When Gabriel Rabbitskin won four gold medals and one silver medal in swimming at the North American Indigenous Games in BC during the summer of 2008, the entire Cree Nation rejoiced.

Because of his commitment to his sport, athletic development, his positive community image, concern for holistic development and achievement of a personal sport milestone, Gabriel Rabbitskin was awarded the 2008 Tom Longboat Award for the Quebec region.

The Tom Longboat Award is given to one male and one female Aboriginal candidate in each province or territory through the Aboriginal Sports Circle, a national organization. The award is earned for outstanding sports achievement.

“I feel pretty good; it feels like I achieved something. It took a lot of time, I have been swimming now for about 13 years and I am now seeing the results. Even if it took time, the bigger results are now coming up,” said Rabbitskin in reaction to his win.

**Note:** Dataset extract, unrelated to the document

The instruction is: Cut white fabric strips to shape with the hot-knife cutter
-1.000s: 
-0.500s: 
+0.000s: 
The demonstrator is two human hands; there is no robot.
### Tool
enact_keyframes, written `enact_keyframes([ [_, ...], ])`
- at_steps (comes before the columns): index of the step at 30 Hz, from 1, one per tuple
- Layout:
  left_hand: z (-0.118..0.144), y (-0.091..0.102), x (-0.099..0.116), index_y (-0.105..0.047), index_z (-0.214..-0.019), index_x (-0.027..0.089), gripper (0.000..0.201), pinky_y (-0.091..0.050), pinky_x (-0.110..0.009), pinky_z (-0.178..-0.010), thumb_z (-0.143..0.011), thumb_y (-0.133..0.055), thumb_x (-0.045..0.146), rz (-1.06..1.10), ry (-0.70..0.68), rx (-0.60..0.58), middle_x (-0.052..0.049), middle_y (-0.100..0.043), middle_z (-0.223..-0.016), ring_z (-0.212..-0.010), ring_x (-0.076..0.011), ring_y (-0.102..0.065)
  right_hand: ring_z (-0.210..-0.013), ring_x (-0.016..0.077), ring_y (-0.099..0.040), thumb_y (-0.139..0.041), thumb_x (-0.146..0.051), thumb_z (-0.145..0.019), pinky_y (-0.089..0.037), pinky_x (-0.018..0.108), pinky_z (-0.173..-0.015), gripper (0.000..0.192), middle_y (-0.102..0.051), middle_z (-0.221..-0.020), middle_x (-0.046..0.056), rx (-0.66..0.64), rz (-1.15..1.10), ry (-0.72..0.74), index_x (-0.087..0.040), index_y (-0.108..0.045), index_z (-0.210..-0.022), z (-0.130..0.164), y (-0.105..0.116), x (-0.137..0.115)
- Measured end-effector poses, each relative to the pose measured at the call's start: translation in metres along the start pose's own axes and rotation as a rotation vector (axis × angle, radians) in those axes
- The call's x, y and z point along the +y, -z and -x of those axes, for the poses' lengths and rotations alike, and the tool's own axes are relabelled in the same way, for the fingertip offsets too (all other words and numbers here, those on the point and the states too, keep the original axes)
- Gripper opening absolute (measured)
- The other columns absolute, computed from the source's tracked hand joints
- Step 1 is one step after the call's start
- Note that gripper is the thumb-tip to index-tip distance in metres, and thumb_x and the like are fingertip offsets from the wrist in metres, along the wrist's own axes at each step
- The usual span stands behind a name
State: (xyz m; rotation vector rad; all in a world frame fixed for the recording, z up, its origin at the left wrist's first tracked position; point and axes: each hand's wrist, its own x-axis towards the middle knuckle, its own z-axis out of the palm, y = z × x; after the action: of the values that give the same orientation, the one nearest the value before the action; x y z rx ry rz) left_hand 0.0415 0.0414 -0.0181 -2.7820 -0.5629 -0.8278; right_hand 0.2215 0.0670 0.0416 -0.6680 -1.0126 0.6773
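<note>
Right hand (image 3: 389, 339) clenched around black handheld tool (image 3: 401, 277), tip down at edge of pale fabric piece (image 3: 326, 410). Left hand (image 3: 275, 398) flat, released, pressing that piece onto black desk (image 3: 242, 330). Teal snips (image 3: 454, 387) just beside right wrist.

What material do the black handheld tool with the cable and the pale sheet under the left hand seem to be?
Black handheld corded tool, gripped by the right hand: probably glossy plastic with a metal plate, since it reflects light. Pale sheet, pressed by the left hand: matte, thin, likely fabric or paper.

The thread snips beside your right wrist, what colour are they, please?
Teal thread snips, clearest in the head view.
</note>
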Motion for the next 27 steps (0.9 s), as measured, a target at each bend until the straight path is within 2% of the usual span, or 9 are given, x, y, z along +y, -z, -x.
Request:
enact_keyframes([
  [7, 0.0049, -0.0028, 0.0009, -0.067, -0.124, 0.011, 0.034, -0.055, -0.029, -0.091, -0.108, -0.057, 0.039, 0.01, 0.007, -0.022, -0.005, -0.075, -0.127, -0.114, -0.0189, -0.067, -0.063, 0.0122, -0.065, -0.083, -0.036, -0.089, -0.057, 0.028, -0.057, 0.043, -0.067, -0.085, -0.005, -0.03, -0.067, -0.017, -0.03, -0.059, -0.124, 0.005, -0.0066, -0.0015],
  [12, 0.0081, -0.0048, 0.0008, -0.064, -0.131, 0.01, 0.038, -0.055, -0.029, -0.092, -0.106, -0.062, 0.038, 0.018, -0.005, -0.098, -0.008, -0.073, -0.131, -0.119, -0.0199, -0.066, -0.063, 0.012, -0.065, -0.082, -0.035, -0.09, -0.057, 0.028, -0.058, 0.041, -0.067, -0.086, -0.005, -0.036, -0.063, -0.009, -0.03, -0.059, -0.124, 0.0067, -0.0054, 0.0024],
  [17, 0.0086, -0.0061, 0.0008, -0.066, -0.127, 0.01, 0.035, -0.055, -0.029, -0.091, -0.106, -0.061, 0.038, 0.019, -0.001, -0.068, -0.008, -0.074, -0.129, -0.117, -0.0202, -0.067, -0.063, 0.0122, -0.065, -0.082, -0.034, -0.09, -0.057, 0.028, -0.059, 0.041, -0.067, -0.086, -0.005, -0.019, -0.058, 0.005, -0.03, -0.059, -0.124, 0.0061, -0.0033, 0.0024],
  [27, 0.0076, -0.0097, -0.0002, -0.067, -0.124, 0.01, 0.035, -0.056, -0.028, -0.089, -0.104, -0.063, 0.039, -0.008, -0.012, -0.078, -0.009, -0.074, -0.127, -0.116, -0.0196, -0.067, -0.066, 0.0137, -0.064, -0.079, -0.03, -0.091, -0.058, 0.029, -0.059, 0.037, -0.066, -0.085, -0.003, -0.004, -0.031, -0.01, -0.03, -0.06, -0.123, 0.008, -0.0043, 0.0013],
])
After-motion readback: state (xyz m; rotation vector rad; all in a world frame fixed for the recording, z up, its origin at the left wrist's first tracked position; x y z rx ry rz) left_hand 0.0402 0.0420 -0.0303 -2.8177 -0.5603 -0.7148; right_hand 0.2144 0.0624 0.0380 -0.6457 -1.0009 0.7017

Mistissini’s Jeff Spencer, who has worked with the Aboriginal Sports Circle for many years and recently was nominated the Quebec vice-chair, suggested that Rabbitskin’s mother, Josée, nominate him with Spencer’s backing.

Though Rabbitskin may have been modest about his win, for which he also received a congratulatory letter on behalf of Athletes Canada, Spencer hailed the win as another win for the Cree Nation.

Though others from Eeyou Istchee have been nominated previously, Rabbitskin is the first Cree who actually grew up in the Cree communities to have won the prestigious award. The award is a direct reflection of Rabbitskin’s outstanding performance at the 2008 Games and what he has brought back to his nation as a result.

Reflecting back on NAIG, Spencer was delighted though not surprised at Rabbitskin’s success.

“I told him that he had two things that were really keeping his head above others, one was his desire to succeed and the second was his confidence. I said to him that I could see it every time he dove off the diving board, that he could focus to win and that was it. The support from his mother is also unbelievable and I think that it is just such a win-win situation,” said Spencer.

Since the 2008 Games, Rabbitskin has kept up with his training and is determined on being successful in the Recreation and Leisure program he is studying at Cégep de Rivière-du-Loup.

He is also focused on his new gig, coaching the next generation of Quebec’s swimming stars, children ranging from age 5-7 in his local swimming club.

Though Rabbitskin has a little bit of experience coaching in the past by filling in for others, he has never had his own group to teach so this is a new experience for him.

“Even though it has only been two months now, I can already see their progress. It is something that touches me in a way to see that they are learning stuff and that this is coming from me. I have learned all of this stuff but I don’t want to keep it all for myself. I like to see that they are learning and that they are using the stuff I have taught them,” said Rabbitskin.

Spencer thought Rabbitskin was also the perfect candidate to coach as he is just such “a natural” at it.

“I have always stressed that with any athlete who I have worked with, eventually we like to pass down the torch and it is very important to give back,” said Spencer.

Coaching, however, is not the only means by which Rabbitskin is giving back, he has also returned to his native Mistissini to share his experiences with the students of the elementary school and high school there.

Rabbitskin brought his medals to show them and present a video that was made by his team, Eastern Door and The North, about their experience at the Indigenous Games.

Sharing his success with the community’s youth wasn’t just about showing how far determination could go when it comes to athletic achievement; the purpose of his talks to the youth was also to discuss healthy lifestyle habits as a role model.

For the time being, Rabbitskin is thinking about his future, trying to chose a career path, swimming competitively whenever he can and contemplating as to whether he would like to coach or compete or both when it comes to the next NAIG.

“Right now with my course I have to think about the different jobs that I could do. I could work in a school, a gym, at home with the Elders; there are lots of different places. I have to make a choice but what I really want to do is everything. I don’t want to just be at the gym or the pool, I want to go to school and do everything,” said Rabbitskin.